RIRES JAUNES, TOUPIES ROUGES

Pour John Steinman, compositeur et proche de Webber, Le Fantôme est "un spectacle rock qui imite l’Opéra". Pour Mackintosh, l’adaptation doit développer l’histoire d’amour gothique, pour Webber, la partition est et doit rester "virile". La mission de Schumacher est donc de voir grand, brutal et lyrique. Le triangle amoureux sera renforcé en enrichissant le personnage de Raoul, et la scène du duel dans le cimetière sera préparée spécialement pour le film. Les chansons resteront, elles, identiques. Et c’est peut-être là que le bât blesse: le thème du Fantôme, avec ses orgues jouant des portées aux airs de toccatas entre Jean-Sébastien Bach et Bonnie Tyler, sonne aujourd’hui un rien daté et ampoulé. Très efficace, mais kitsch – on comprend mieux maintenant la fascination de Webber pour Génération perdue, avec son Tim Cappello en saxophoniste so 80’s. Et comme Schumacher a décidé de faire dans la démesure, la comédie musicale tourne rapidement à la méga meringue à 70 millions de dollars. Parangon à la confiture, le numéro de Masquerade, explosion beuglarde et culte d’or et d’argent, trempe généreusement dans le revival Rondo Veneziano, tandis que la scène finale, dans les sous-sols façon caverne de Disneyland, se transforme en affrontement vocal où l’on continue à chanter, même pendu au bout d’une corde. "Comme le dit Joel, personne ne vous paye pour sous-jouer", déclare judicieusement Minnie Driver.
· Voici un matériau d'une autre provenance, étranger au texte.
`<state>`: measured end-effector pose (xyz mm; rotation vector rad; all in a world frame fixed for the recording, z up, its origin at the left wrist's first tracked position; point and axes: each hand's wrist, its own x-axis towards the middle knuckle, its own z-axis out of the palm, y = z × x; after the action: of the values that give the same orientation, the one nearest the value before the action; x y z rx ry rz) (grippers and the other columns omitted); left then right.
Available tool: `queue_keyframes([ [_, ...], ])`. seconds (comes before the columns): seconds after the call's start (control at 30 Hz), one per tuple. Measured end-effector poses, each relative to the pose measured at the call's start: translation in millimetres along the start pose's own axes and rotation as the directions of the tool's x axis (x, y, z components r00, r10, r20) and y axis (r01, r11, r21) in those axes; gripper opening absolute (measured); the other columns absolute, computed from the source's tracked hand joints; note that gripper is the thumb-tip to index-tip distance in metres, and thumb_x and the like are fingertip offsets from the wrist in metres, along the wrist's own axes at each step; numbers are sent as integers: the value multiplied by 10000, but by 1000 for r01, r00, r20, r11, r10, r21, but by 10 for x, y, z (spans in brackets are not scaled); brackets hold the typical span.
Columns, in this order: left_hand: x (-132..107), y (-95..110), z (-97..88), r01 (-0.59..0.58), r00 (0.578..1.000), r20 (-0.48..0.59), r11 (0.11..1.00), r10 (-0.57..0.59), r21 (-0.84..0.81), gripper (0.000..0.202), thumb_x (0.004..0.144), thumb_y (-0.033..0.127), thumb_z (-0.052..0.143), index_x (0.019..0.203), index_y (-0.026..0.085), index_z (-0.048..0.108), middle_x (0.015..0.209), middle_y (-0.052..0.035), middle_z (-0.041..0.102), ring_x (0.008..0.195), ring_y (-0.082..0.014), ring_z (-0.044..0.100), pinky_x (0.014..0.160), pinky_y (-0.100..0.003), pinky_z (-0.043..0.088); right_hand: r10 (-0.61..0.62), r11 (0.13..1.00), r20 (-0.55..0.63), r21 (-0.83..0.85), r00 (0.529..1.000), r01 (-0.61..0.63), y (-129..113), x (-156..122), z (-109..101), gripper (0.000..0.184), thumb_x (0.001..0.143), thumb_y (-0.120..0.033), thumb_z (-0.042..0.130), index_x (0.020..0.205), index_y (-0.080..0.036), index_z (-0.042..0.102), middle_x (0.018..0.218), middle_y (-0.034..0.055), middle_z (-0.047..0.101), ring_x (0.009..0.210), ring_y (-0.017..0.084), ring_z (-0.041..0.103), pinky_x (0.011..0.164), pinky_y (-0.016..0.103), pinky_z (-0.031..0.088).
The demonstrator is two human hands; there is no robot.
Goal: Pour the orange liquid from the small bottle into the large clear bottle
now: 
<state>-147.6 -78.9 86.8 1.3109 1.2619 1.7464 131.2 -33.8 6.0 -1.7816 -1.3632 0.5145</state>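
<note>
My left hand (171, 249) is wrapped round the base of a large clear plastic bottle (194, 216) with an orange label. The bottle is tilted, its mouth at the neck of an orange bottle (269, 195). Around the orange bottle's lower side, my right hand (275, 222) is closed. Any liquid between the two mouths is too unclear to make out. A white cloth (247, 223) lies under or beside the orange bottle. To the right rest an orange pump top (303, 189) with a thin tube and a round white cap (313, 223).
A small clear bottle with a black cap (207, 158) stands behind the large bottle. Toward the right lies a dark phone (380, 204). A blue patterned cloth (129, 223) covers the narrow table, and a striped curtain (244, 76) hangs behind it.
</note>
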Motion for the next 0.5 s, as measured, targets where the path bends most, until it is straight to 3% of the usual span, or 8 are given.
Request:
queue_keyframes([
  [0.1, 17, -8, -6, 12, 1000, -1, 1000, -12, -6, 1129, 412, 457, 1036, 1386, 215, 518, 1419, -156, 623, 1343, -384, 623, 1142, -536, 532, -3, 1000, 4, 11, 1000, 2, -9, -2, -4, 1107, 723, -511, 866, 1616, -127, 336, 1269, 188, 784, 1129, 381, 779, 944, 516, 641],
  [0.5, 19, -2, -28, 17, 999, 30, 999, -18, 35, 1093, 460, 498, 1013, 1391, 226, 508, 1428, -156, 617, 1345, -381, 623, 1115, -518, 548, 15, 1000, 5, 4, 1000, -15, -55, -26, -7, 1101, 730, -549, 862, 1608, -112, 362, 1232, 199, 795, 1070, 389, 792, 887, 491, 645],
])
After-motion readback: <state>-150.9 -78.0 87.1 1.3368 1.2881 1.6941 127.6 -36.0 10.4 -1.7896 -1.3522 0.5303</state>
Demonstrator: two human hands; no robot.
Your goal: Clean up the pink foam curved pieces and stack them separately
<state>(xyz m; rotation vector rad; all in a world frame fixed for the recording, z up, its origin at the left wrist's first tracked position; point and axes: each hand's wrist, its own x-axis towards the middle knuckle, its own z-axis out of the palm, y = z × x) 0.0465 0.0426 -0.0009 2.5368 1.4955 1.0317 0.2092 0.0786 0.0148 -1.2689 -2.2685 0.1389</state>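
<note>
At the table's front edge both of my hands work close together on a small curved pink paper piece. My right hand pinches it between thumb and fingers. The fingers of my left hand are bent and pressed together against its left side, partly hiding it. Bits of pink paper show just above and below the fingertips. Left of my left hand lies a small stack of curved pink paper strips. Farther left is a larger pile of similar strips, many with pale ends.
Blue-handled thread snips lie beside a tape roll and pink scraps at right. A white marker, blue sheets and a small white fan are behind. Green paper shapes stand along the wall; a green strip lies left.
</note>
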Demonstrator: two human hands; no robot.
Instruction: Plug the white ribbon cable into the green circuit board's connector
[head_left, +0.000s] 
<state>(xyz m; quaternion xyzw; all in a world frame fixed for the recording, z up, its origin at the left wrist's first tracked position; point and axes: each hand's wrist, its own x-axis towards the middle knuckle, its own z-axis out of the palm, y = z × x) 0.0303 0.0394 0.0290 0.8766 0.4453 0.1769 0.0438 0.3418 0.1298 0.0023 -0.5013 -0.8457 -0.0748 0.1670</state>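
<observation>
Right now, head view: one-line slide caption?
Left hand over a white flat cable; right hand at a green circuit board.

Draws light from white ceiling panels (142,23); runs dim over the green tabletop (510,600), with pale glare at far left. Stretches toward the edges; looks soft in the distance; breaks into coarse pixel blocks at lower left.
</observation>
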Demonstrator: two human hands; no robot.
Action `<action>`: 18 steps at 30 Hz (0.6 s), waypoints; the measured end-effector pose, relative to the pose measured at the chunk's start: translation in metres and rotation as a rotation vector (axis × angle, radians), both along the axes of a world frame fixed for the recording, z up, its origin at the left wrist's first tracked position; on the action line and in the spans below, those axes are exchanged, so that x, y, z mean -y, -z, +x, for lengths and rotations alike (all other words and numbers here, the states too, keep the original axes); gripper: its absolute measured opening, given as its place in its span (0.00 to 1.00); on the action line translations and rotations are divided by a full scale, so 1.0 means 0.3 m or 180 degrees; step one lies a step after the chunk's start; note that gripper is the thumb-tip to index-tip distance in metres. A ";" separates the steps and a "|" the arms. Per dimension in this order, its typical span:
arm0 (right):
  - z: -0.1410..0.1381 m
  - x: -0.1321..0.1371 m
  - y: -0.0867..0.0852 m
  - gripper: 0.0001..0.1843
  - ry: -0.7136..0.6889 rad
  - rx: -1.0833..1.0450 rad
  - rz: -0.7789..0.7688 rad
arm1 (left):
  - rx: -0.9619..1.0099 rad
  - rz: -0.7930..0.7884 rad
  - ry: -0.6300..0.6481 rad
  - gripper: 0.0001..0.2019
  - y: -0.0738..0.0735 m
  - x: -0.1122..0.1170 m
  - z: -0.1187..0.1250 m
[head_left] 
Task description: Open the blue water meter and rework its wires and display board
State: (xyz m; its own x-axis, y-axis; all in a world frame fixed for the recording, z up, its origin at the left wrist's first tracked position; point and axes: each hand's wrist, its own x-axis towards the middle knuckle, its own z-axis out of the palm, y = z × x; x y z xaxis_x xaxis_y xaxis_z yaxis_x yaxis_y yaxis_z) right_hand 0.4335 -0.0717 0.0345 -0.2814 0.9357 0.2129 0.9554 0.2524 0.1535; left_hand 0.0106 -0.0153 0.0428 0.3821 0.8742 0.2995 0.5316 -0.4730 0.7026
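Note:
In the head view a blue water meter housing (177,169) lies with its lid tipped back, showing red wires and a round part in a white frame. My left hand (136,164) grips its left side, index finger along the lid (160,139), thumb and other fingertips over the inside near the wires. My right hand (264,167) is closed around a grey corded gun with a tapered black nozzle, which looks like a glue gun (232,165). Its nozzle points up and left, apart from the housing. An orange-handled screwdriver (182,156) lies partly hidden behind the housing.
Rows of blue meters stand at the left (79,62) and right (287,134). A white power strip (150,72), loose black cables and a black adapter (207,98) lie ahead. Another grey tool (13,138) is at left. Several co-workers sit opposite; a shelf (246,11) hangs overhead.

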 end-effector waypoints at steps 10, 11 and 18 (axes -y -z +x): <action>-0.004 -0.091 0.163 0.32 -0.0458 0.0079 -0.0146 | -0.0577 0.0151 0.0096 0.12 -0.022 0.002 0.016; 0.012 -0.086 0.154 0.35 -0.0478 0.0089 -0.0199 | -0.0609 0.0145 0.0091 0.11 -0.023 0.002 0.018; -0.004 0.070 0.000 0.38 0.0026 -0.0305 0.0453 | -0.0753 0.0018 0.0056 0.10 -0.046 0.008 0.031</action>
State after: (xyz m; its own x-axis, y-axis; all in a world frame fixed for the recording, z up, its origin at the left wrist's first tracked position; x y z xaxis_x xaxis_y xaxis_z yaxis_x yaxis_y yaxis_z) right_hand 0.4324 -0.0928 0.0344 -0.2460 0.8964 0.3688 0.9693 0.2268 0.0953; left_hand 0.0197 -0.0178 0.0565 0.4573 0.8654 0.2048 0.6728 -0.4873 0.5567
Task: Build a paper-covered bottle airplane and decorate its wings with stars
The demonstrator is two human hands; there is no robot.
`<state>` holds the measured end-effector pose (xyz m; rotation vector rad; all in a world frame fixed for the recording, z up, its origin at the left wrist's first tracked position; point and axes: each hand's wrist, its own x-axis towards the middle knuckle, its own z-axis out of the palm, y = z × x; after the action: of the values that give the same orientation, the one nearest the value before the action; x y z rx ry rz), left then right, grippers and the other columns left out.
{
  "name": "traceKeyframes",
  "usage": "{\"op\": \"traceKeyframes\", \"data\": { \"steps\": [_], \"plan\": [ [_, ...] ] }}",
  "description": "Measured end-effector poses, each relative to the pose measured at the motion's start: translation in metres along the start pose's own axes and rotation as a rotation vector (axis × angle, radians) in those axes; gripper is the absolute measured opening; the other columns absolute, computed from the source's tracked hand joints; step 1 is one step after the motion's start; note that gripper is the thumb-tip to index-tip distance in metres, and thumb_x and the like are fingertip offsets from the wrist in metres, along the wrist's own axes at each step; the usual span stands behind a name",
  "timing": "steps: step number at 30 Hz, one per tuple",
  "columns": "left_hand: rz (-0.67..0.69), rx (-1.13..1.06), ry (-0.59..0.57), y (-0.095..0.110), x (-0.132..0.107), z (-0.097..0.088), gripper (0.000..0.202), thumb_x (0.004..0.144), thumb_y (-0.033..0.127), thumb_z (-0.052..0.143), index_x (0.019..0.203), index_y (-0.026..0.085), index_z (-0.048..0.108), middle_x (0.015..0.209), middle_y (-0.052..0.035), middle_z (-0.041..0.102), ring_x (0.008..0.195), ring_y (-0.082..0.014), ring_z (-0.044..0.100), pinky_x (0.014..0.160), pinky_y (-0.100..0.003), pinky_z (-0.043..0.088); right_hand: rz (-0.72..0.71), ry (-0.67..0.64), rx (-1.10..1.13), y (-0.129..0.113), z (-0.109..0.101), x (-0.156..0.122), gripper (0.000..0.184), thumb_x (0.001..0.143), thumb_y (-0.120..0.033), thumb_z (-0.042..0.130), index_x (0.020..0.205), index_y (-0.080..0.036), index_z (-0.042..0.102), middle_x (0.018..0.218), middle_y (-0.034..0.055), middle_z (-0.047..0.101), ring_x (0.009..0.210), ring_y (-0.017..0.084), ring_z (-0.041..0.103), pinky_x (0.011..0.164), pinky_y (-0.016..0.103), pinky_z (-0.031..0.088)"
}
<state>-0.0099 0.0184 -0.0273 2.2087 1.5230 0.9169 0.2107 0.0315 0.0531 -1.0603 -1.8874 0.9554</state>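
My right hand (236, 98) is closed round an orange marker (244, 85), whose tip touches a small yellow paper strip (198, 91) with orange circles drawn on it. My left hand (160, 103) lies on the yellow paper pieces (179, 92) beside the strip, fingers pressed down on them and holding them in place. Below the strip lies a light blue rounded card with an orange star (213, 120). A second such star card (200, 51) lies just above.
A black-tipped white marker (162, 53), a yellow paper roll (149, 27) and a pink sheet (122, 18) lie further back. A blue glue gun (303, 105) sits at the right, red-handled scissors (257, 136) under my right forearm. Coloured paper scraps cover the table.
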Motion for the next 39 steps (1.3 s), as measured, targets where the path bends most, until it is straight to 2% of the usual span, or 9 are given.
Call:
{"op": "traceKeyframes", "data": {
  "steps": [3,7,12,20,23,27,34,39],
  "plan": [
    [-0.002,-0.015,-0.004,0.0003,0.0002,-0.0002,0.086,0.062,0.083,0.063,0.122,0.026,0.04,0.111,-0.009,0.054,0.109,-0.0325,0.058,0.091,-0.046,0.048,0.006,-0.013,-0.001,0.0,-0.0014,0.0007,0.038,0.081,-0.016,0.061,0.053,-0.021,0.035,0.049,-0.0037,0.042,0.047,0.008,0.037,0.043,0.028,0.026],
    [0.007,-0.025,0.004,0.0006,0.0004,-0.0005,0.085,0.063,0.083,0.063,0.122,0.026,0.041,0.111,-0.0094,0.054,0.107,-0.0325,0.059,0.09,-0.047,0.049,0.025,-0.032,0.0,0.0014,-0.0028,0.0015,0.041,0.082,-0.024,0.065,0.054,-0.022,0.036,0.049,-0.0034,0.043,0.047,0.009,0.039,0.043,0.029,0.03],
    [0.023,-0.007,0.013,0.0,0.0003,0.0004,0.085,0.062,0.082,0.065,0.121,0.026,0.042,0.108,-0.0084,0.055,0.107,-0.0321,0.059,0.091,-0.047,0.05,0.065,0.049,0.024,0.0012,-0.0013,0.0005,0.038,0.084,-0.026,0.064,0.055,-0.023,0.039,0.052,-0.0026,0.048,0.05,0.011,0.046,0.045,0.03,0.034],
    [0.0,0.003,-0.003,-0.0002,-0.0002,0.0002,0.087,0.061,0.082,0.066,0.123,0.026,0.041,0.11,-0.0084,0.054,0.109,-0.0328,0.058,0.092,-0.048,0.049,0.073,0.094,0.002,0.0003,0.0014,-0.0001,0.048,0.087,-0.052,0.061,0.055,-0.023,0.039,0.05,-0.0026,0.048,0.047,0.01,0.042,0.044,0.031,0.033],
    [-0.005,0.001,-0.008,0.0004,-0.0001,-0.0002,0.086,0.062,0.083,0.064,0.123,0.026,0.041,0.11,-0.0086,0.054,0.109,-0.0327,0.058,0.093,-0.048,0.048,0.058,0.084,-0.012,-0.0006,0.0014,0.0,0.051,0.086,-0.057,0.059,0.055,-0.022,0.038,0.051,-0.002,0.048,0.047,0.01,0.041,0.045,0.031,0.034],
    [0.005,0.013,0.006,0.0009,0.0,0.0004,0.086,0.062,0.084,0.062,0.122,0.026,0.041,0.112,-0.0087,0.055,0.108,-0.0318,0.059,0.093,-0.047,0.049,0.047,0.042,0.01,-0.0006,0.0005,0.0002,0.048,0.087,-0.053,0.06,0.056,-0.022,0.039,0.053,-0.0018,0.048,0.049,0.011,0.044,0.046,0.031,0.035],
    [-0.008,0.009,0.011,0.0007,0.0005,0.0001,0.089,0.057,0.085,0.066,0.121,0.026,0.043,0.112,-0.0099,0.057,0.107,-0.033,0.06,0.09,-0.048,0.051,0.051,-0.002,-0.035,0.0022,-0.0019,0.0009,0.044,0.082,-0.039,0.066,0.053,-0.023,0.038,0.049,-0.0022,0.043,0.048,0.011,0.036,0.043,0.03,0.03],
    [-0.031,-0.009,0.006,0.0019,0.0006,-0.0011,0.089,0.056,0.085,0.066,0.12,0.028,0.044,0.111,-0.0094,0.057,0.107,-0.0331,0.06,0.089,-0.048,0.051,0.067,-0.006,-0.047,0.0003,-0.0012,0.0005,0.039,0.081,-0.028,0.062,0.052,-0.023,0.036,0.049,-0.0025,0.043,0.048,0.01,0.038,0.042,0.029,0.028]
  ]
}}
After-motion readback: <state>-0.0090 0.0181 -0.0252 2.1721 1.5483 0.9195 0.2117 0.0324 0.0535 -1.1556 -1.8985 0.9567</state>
Une surenchère qui, paradoxalement, assomme comme il rend attachant ce gros pot de miel, avec son amoureuse à l’innocence blanc de poulet et son amant Amora. Le fantôme, lui, peut continuer à se morfondre dans son coin et détruire son beau lustre Swarovski, Webber affiche sa satisfaction, félicite Schumy, et même s’il loupe le coche des Oscars, le film doublera sagement sa mise au box-office mondial.